**EXERCISE DIRECTIONS**
Write out each line of the records that has "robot" in it.
══════════
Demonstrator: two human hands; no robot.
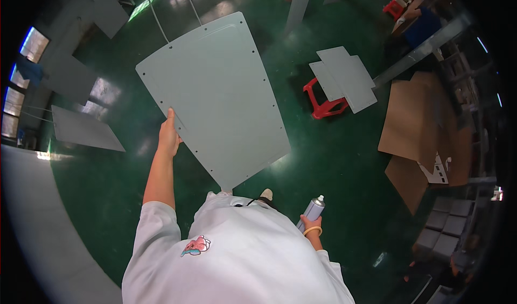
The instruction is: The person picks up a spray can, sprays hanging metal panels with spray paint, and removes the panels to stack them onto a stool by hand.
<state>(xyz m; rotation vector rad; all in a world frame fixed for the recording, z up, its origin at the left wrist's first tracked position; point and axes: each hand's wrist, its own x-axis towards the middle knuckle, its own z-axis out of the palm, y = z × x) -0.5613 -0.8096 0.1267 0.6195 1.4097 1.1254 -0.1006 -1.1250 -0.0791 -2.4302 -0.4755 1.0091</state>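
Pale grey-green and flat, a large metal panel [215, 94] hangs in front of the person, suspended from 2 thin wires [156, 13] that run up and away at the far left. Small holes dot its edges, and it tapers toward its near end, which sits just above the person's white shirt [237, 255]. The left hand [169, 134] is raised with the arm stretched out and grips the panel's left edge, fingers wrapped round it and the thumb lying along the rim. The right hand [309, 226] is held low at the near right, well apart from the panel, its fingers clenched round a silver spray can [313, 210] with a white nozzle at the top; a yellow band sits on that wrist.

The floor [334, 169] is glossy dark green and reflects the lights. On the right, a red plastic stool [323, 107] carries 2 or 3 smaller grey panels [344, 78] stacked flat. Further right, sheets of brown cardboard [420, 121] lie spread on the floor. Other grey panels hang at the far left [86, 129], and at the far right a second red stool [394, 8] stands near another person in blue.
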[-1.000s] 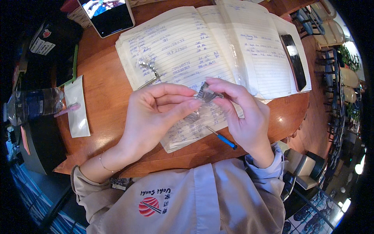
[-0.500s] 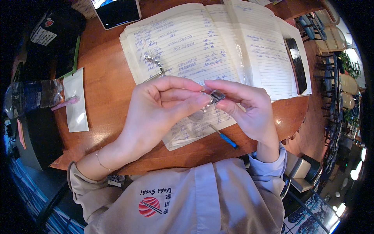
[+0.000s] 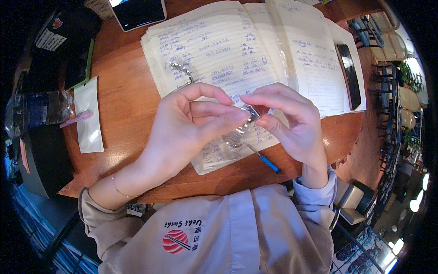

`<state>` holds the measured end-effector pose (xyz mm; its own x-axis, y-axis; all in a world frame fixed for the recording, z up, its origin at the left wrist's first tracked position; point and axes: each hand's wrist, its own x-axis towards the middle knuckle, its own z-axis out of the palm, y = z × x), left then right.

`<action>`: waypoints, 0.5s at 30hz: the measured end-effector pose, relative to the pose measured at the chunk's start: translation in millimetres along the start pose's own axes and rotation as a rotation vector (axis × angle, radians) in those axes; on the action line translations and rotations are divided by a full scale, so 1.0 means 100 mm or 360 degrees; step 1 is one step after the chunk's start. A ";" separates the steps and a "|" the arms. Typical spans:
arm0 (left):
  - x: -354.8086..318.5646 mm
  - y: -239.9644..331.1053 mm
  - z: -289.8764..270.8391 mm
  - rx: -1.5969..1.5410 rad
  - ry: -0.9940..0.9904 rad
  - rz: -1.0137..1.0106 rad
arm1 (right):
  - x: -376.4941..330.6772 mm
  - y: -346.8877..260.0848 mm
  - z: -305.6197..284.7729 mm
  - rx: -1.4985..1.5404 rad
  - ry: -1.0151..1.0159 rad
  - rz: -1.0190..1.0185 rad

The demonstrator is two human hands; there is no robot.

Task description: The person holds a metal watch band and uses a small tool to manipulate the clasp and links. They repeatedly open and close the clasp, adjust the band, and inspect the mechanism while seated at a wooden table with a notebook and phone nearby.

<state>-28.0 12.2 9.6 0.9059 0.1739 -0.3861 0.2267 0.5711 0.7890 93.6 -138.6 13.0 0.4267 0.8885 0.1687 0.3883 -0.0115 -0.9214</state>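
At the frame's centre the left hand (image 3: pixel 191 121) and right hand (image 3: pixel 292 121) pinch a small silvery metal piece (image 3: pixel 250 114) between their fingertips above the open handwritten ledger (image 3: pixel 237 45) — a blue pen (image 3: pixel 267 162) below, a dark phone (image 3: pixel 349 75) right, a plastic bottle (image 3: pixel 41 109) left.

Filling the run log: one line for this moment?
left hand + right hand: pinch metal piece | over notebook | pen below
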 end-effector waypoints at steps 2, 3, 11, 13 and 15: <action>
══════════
**REPLY TO THE TASK**
Demonstrator: two human hands; no robot.
The demonstrator is two human hands; there is no robot.

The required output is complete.